Les chercheurs ont longtemps étudié le moyen de domestiquer cette énergie de fusion capricieuse. En laboratoire, ils ont imaginé trois méthodes pour allumer la fusion par confinement inertiel de microbilles. La plus avancée actuellement consiste à concentrer des dizaines de faisceaux laser très puissants sur une capsule en or. La lumière produit alors un violent rayonnement X, qui comprime en un millième de milliardième de seconde la microbille à des densités mille fois supérieures à celle des solides, provoquant la fusion du combustible.
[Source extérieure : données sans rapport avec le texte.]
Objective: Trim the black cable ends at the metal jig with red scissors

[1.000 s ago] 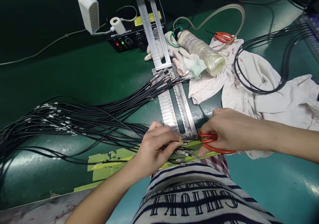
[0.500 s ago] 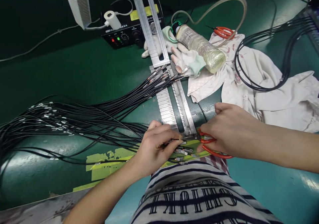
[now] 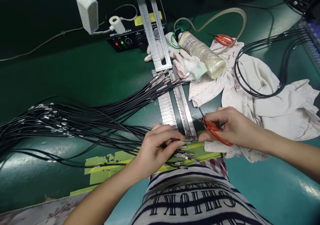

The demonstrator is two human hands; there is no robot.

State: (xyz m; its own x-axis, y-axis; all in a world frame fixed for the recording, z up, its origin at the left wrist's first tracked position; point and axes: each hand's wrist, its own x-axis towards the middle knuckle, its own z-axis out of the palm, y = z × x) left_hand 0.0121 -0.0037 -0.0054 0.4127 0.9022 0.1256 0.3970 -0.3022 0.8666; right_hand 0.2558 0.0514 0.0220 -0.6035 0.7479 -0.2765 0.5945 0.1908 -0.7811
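Observation:
My left hand (image 3: 158, 148) pinches a thin black cable (image 3: 177, 139) between thumb and fingertips. The cable's metal end points right, just beyond the fingers, near the low end of a slotted metal fixture (image 3: 183, 108). In my right hand (image 3: 227, 126) is a pair of red-handled cutters (image 3: 216, 133), with the jaws toward the upper left. They stand apart from the cable end. Below the left fingertips lie several metal-tipped cable ends (image 3: 183, 155). A large bundle of black cables (image 3: 100, 109) runs left, its upper ends resting across the fixture.
A black control box (image 3: 135, 39) stands behind a metal frame. Right of it are white gloves (image 3: 188, 64), a wrapped bottle (image 3: 202, 53) with tubing, and a second red-handled tool (image 3: 224, 40). White cloth (image 3: 272, 115) and looped black cables (image 3: 262, 91) lie at right.
My right hand has shifted slightly right and turned the cutters, their handles now closer together. My left hand keeps its pinch, and a silvery cable end now shows beyond its fingers.

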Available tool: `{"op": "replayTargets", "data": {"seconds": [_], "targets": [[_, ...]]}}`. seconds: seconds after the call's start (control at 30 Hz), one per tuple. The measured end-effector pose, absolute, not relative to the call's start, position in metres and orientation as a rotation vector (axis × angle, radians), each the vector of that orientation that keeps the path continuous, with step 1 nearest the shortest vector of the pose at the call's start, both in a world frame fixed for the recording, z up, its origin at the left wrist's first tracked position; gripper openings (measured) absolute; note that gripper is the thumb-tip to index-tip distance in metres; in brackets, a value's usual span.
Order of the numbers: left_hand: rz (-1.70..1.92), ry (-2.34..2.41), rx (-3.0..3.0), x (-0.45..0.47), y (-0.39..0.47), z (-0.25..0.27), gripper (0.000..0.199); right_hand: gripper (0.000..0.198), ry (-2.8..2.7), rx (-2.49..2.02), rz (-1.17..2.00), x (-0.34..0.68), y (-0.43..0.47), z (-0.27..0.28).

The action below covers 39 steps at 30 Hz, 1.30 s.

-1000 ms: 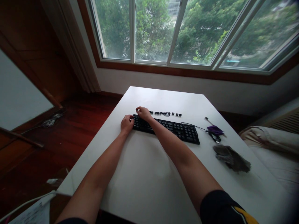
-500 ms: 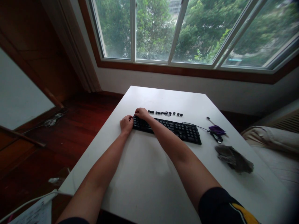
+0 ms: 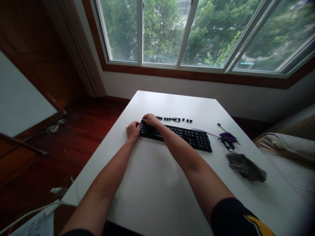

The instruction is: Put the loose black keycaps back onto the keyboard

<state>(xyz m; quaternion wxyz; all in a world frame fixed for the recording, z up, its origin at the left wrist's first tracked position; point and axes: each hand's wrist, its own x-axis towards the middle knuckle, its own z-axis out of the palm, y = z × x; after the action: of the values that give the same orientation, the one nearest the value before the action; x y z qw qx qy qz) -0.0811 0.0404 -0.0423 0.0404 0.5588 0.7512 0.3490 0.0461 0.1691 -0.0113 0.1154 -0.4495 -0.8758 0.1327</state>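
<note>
A black keyboard (image 3: 194,139) lies across the table, its far left part covered by my right hand. My left hand (image 3: 133,130) is closed at the keyboard's left end, fingers curled against its edge. Over the top left corner rests my right hand (image 3: 149,119), its fingers bent down and pressed together on the keys. Whatever those fingertips may pinch is hidden. Behind the keyboard runs a row of loose black keycaps (image 3: 167,119), with a small dark looped object (image 3: 176,120) among them. My right forearm crosses above the keyboard's middle.
On the white table (image 3: 147,196), a grey cloth (image 3: 247,167) lies to the right. Beyond it are a purple cloth (image 3: 228,137), a thin brush-like stick (image 3: 219,125) and the keyboard's cable (image 3: 227,144). A window (image 3: 162,32) rises behind the table.
My right hand shifts very slightly at the keyboard's top left corner. My left hand keeps its place, and the things on the table lie as before.
</note>
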Motion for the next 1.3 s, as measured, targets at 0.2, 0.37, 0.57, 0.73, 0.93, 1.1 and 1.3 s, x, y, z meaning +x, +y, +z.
{"op": "replayTargets", "data": {"seconds": [0.2, 0.37, 0.57, 0.73, 0.93, 1.1, 1.3], "targets": [[1.104, 2.293, 1.712, -0.082, 0.042, -0.044, 0.015, 0.023, -2.564, -1.284, 0.482, 0.045, 0.169, -0.012], [1.079, 2.295, 1.710, -0.082, 0.041, -0.042, 0.016, 0.021, -2.589, -1.306, 0.365, 0.040, 0.160, -0.003], [1.066, 2.298, 1.709, -0.081, 0.040, -0.040, 0.017, 0.022, -2.643, -1.303, 0.267, 0.039, 0.153, 0.007], [1.081, 2.302, 1.715, -0.081, 0.040, -0.041, 0.016, 0.021, -2.636, -1.310, 0.307, 0.040, 0.153, 0.006], [1.061, 2.303, 1.708, -0.080, 0.040, -0.041, 0.016, 0.020, -2.620, -1.309, 0.306, 0.041, 0.154, 0.005], [1.081, 2.297, 1.711, -0.080, 0.040, -0.041, 0.015, 0.026, -2.542, -1.386, 0.399, 0.038, 0.161, -0.002], [1.060, 2.310, 1.709, -0.079, 0.041, -0.040, 0.016, 0.026, -2.424, -1.443, 0.607, 0.036, 0.175, -0.018]]}}
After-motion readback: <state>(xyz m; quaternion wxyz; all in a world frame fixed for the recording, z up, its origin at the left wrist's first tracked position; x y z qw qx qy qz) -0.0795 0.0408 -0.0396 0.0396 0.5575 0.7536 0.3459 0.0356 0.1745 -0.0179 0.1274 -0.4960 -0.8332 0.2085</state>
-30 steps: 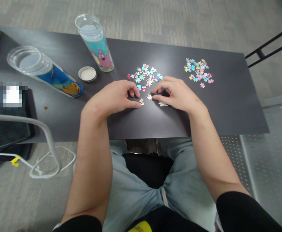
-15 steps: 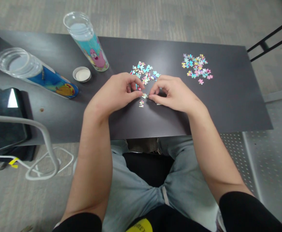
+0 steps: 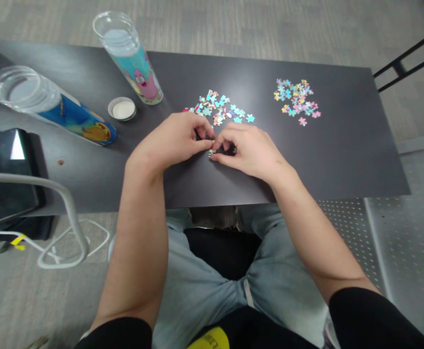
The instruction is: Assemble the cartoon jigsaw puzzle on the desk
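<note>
One jigsaw piece [image 3: 210, 153] is pinched at the fingertips of the right hand [image 3: 250, 148], thumb and forefinger drawn narrow, over the near middle of the table [image 3: 212, 186]. The left hand [image 3: 177, 138] meets it fingertip to fingertip, its thumb and forefinger close together; whether it grips a piece too, I cannot tell. A sliver of another piece shows beneath the right hand.

Two heaps of loose pieces lie beyond, too crowded to count: a nearer heap [image 3: 221, 104] just past the fingers, and a right-hand heap [image 3: 297, 97] well apart, with one pink piece [image 3: 303, 121] at its near edge. To the left are two open cylinders, one turquoise tube [image 3: 148, 85] and one blue tube [image 3: 77, 118], plus one round lid [image 3: 122, 109] between them and one dark tablet [image 3: 6, 169].

Half a second ago the right hand was farther right; it has shifted left and the pinched piece, then lying free, is now partly covered. A light-blue piece [image 3: 250, 118] at the nearer heap's right end has come into sight.
</note>
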The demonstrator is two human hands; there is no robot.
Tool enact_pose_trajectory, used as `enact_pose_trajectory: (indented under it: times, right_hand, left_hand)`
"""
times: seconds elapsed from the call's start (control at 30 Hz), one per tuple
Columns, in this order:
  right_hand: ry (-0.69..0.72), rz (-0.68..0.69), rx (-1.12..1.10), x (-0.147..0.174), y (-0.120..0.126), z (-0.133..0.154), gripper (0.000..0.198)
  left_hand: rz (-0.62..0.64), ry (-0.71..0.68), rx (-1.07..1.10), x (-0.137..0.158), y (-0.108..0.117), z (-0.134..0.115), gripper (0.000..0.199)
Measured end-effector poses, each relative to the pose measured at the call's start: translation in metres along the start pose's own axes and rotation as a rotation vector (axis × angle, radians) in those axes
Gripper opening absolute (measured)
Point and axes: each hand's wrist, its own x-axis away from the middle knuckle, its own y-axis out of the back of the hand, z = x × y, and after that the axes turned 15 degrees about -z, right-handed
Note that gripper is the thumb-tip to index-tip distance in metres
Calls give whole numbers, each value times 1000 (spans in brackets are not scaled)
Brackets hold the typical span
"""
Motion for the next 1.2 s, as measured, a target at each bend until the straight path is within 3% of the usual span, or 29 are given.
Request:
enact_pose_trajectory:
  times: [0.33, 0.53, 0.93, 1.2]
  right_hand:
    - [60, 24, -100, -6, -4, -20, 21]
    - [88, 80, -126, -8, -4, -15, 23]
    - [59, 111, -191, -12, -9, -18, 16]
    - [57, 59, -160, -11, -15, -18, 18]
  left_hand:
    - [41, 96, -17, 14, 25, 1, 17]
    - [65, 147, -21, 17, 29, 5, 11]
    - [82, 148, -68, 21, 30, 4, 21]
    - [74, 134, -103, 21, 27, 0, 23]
D'autres expériences moins abouties utilisent un bombardement d'ions lourds ou des arcs électriques. Les Français (laser Mégajoule) et les Américains (National Ignition Facility) sont les seuls à construire actuellement deux machines à lasers de ce type. Leur objectif est militaire puisque les expériences de fusion serviront à valider ces prochaines décennies les codes de simulation des explosions nucléaires. Ces programmes de plus de 2 milliards d'euros doivent compenser l'arrêt des essais nucléaires. En France, le CEA, qui exploitera le laser Mégajoule, a prévu d'ouvrir épisodiquement l'installation aux chercheurs civils pour des études en astrophysique par exemple. Mais son plan de charge prévoit peu d'expériences sur la génération d'énergie. Hiper offrirait donc un autre laser de puissance pour les recherches civiles. La production d'énergie sera sa priorité en ouvrant une porte de sortie au cas où Iter n'atteindrait pas ses objectifs. Ce type de réacteur offre pour avantage une grande sûreté de fonctionnement, puisque la fusion peut être arrêtée à tout moment. La quantité de matière nucléaire utilisée promet d'être faible, les déchets aussi. La puissance du dispositif offrirait également plus de souplesse qu'Iter, la cadence des tirs pouvant s'adapter aux besoins en électricité. Christine Labaune, directrice de l'Institut des lasers et plasmas (CEA, CNRS, Polytechnique, Bordeaux-I) indique que les Américains ont déjà un important programme sur le sujet. Les Japonais pourraient aussi faire des démonstrations d'ici quelques années.
40 faisceaux laser
Le confinement inertiel avec allumage laser part pourtant avec de nombreux obstacles. L'exploitation de la source de chaleur est complexe, puisque la fusion du combustible n'a pas lieu en continu comme dans le tore d'Iter mais par explosions intermittentes. Par analogie, Iter fonctionne comme un réacteur d'avion, tandis qu'Hiper fait penser à un moteur à explosion. Encore faut-il concevoir des lasers assez fiables et réactifs pour pouvoir rallumer une réaction toutes les dixièmes de seconde comme le prévoient les promoteurs du projet. Hiper se différenciera toutefois du concept Mégajoule par une technique dite d'« allumage rapide ». Ce système ajoute à la compression laser une autre source d'allumage avec un laser à impulsion courte de l'ordre de la picoseconde (millième de milliardième). Il devrait offrir un gain de 50 à 100 fois plus élevé que le concept type LMJ. Les chercheurs espèrent ainsi qu'en juillet 270 kilojoules d'énergie dans les lasers, on récupère une énergie de fusion 15 fois supérieure. Le contrôle de cette fusion explosive va exiger des recherches très fondamentales comme le comportement ultrarelativiste des particules en jeu. La violence du confinement inertiel pose aussi des questions d'ingénierie. D'après un spécialiste du plasma, l'explosion d'une microbille détruit tout dans un rayon de 1 mètre. La récupération des bouffées de chaleur dégagées par la fusion pour chauffer de l'eau et la turbiner n'est pas triviale non plus. Une première phase de trois ans d'étude à partir de 2008 précéderait la préparation de l'installation qui s'achèverait à la fin de la décennie suivante. D'après les premières esquisses, l'installation comprendrait 40 faisceaux laser. Comme pour Iter, beaucoup de chercheurs doutent de l'intérêt industriel du système, mais les spécialistes des lasers, des matériaux, des plasmas ou de l'énergie rêvent déjà des nombreuses recherches fondamentales que le projet pourrait financer, s'il est accepté par la Commission européenne. Bruxelles a déjà validé le concept en l'inscrivant à la liste des infrastructures de recherche prioritaires. Reste à trouver les moyens. Son coût est évalué à moins de 800 millions d'euros... un cinquième d'Iter ! Mais ce serait encore une manne de plus pour la physique au détriment de disciplines moins bien dotées. Réponse en juillet.